Task directions: Write the data below out again, unchanged.

***** Data to process

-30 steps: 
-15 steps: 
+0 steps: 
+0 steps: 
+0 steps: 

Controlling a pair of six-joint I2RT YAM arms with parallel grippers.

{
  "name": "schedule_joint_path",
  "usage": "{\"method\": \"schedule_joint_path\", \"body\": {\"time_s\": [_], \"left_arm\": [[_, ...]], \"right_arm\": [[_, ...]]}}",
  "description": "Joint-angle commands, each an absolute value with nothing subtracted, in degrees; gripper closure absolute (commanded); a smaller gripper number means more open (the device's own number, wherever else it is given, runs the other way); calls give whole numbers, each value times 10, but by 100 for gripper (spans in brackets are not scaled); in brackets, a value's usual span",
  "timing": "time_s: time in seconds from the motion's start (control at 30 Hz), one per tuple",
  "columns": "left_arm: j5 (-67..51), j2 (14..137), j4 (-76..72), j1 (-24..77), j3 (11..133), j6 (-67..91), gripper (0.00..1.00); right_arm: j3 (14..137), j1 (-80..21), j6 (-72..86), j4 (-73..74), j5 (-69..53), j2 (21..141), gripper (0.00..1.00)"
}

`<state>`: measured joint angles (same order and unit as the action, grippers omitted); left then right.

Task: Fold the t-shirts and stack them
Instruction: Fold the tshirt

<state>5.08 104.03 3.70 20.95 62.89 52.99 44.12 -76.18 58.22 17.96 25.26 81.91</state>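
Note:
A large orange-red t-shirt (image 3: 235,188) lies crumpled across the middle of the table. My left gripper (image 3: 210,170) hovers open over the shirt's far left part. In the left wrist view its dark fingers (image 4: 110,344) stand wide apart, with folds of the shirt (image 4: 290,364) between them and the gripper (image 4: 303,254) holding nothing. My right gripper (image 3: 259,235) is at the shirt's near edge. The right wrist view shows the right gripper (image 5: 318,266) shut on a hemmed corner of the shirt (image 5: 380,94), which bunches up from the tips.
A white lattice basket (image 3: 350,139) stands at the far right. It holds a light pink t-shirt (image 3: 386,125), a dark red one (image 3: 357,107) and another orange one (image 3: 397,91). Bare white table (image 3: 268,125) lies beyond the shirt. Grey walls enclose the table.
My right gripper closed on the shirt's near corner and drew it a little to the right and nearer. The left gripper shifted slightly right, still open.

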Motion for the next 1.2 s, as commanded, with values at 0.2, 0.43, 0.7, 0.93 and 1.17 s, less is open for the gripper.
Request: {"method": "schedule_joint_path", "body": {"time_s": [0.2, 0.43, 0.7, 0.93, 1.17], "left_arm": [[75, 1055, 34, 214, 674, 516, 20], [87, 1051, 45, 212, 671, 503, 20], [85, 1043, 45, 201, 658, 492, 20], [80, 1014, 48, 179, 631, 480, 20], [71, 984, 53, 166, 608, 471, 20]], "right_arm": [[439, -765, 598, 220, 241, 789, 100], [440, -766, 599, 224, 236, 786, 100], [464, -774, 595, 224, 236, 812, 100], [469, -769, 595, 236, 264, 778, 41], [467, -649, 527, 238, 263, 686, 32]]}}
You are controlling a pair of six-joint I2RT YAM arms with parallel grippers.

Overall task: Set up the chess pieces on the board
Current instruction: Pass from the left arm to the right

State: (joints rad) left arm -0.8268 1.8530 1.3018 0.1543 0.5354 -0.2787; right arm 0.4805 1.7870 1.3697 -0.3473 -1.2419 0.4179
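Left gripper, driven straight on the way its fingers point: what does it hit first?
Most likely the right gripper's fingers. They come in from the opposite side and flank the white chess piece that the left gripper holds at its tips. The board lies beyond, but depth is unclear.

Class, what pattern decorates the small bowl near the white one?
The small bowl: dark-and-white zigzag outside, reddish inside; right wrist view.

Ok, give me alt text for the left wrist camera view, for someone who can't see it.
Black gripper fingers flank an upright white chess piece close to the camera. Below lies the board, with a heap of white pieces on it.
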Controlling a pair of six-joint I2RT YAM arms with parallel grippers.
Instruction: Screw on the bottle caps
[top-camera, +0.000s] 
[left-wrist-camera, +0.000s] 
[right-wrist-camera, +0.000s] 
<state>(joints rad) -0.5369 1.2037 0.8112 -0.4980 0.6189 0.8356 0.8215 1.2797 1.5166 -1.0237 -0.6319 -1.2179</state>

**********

Solution:
-30 steps: 
-15 steps: 
+0 steps: 
+0 steps: 
+0 steps: 

Controlling a pair of six-joint I2RT YAM arms with parallel grippers.

{
  "name": "schedule_joint_path",
  "usage": "{\"method\": \"schedule_joint_path\", \"body\": {\"time_s\": [_], \"left_arm\": [[_, ...]], \"right_arm\": [[_, ...]]}}",
  "description": "Joint-angle commands, each an absolute value with nothing subtracted, in degrees; gripper closure absolute (commanded); a smaller gripper number means more open (the device's own number, wherever else it is given, runs the other way); calls give whole numbers, each value times 10, but by 100 for gripper (spans in brackets are not scaled); in brackets, a value's usual span",
  "timing": "time_s: time in seconds from the motion's start (control at 30 Hz), one per tuple",
  "columns": "left_arm: j5 (-67..51), j2 (14..137), j4 (-76..72), j1 (-24..77), j3 (11..133), j6 (-67..91), gripper (0.00..1.00); right_arm: j3 (14..137), j1 (-80..21), j6 (-72..86), j4 (-73..74), j5 (-69..53), j2 (21..141), gripper (0.00..1.00)"
}

`<state>`: measured joint angles (same order and unit as the action, grippers omitted); left then right.

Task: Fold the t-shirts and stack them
Instruction: Fold the tshirt

<state>5.08 104.03 3.70 20.95 62.89 52.99 44.12 -76.18 58.22 17.96 25.26 81.91</state>
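Note:
A large orange-red t-shirt (image 3: 235,188) lies crumpled across the middle of the table. My left gripper (image 3: 210,170) hovers open over the shirt's far left part. In the left wrist view its dark fingers (image 4: 110,344) stand wide apart, with folds of the shirt (image 4: 290,364) between them and the gripper (image 4: 303,254) holding nothing. My right gripper (image 3: 259,235) is at the shirt's near edge. The right wrist view shows the right gripper (image 5: 318,266) shut on a hemmed corner of the shirt (image 5: 380,94), which bunches up from the tips.
A white lattice basket (image 3: 350,139) stands at the far right. It holds a light pink t-shirt (image 3: 386,125), a dark red one (image 3: 357,107) and another orange one (image 3: 397,91). Bare white table (image 3: 268,125) lies beyond the shirt. Grey walls enclose the table.
My right gripper closed on the shirt's near corner and drew it a little to the right and nearer. The left gripper shifted slightly right, still open.
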
Motion for the next 1.2 s, as commanded, with values at 0.2, 0.43, 0.7, 0.93 and 1.17 s, less is open for the gripper.
Request: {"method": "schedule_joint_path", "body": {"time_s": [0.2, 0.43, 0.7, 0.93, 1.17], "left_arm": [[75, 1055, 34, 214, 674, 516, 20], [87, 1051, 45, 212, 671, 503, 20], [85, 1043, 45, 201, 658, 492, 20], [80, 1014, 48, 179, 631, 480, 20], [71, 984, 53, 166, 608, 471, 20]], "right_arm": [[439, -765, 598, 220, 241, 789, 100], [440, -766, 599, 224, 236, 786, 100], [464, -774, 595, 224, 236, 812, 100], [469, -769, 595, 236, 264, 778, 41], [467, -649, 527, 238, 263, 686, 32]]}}
You are controlling a pair of six-joint I2RT YAM arms with parallel grippers.

Overall task: Set up the chess pieces on the board
Current instruction: Pass from the left arm to the right

State: (joints rad) left arm -0.8268 1.8530 1.3018 0.1543 0.5354 -0.2787; right arm 0.4805 1.7870 1.3697 -0.3473 -1.2419 0.4179
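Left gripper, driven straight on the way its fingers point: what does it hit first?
Most likely the right gripper's fingers. They come in from the opposite side and flank the white chess piece that the left gripper holds at its tips. The board lies beyond, but depth is unclear.

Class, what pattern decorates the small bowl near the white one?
The small bowl: dark-and-white zigzag outside, reddish inside; right wrist view.

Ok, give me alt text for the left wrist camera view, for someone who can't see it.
Black gripper fingers flank an upright white chess piece close to the camera. Below lies the board, with a heap of white pieces on it.
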Controlling a pair of six-joint I2RT YAM arms with parallel grippers.
Instruction: Screw on the bottle caps
[top-camera, +0.000s] 
[left-wrist-camera, +0.000s] 
[right-wrist-camera, +0.000s] 
<state>(joints rad) -0.5369 1.2037 0.8112 -0.4980 0.6189 0.8356 0.8215 1.2797 1.5166 -1.0237 -0.6319 -1.2179</state>

The response is finished.